Un diplomate sommé de partir

Le ton est monté d’un cran au ministère malgache des Affaires étrangères. Son Excellence Monsieur Arnaud Guillois, Ambassadeur de France à Madagascar, a été officiellement convoqué pour se voir signifier l’expulsion immédiate d’un de ses agents. La sentence est sans appel : cet individu est désormais indésirable sur le territoire national en raison d’agissements jugés inadmissibles.

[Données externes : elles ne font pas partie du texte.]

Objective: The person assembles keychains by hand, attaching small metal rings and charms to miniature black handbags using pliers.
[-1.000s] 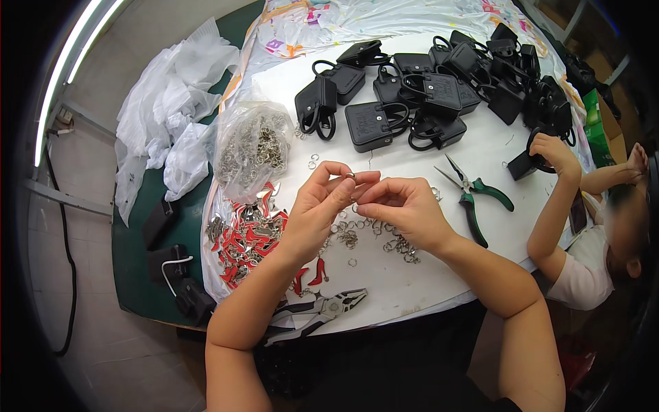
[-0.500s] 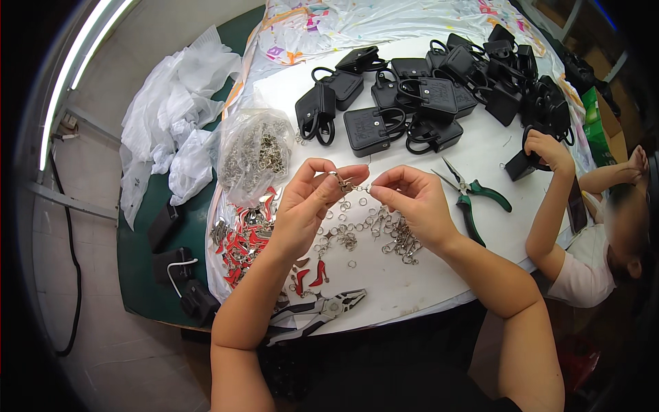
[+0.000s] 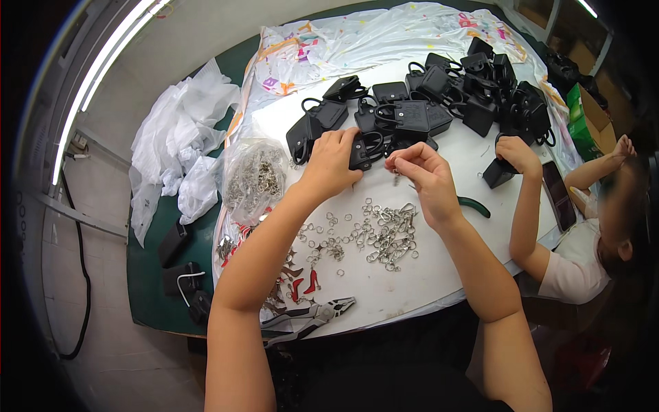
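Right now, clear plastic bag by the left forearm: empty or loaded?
Loaded: small metal pieces show through the clear plastic bag. Full to the top? Cannot tell.

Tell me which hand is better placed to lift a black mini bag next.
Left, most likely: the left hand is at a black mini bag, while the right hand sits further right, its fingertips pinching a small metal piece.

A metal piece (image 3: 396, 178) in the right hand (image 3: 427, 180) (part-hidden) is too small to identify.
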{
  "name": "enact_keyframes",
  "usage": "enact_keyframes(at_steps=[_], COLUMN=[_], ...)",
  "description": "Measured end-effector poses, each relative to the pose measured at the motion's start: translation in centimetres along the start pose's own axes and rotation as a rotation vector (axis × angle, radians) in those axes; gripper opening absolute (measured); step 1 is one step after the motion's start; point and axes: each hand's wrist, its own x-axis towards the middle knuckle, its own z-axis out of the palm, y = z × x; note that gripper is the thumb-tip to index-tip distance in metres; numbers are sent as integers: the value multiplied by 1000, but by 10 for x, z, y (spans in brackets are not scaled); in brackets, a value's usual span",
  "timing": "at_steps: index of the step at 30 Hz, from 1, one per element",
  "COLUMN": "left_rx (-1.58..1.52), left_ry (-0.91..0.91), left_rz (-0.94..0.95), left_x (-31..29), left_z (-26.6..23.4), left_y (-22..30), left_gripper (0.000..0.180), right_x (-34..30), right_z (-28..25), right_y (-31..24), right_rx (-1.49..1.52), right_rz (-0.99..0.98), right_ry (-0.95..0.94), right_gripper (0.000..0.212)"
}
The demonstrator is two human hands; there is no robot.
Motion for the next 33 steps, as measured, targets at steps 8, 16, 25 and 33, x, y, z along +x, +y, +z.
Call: enact_keyframes(at_steps=[8,16,25,33], left_rx=[-804,-453,-263,-249], left_ry=[33,217,251,292], left_rz=[-453,-345,-252,-178], left_x=[-54,-105,-110,-104], left_z=[-56,-66,-69,-56], left_y=[53,72,74,63], left_gripper=[84,82,80,81], right_x=[-11,-37,-38,-39], right_z=[11,29,30,27], right_y=[1,-9,3,14], right_rx=[-27,-269,-381,-348], right_rz=[119,-56,-211,-134], right_ry=[-222,-393,-418,-336], right_gripper=[12,9,8,9])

Des soupçons graves de déstabilisation

Si le communiqué officiel reste sobre sur l’identité de l’agent concerné, il est explicite sur les motivations de cette décision. Les autorités compétentes mènent actuellement des investigations approfondies concernant des actes de déstabilisation impliquant des ressortissants malgaches et étrangers. C’est dans ce cadre que les activités de l’agent français ont été estimées incompatibles avec son statut diplomatique, constituant une violation manifeste des règles de conduite attendues.

Le gouvernement malgache a tenu à souligner que cette mesure s’appuie sur le strict respect de la Convention de Vienne de 1961, qui régit les relations consulaires et diplomatiques à travers le monde.

« Le Gouvernement de la Refondation réaffirme son attachement au respect des principes régissant les relations diplomatiques ainsi qu’au maintien de relations fondées sur la confiance et le respect de la souveraineté des États », rappelle le ministère des Affaires étrangères malgache.

Cette expulsion intervient dans un contexte global de redéfinition des rapports de force entre la France et ses partenaires africains. En agissant de la sorte, Madagascar ne se contente pas de sanctionner un individu ; le pays rappelle avec force que la souveraineté nationale ne peut faire l’objet d’aucun compromis. À l’instar des pays du Sahel formant l’Alliance des États du Sahel (AES), engagées dans des processus de transition ou de refondation, la Grande Île semble déterminée à protéger son intégrité contre toute forme d’ingérence extérieure.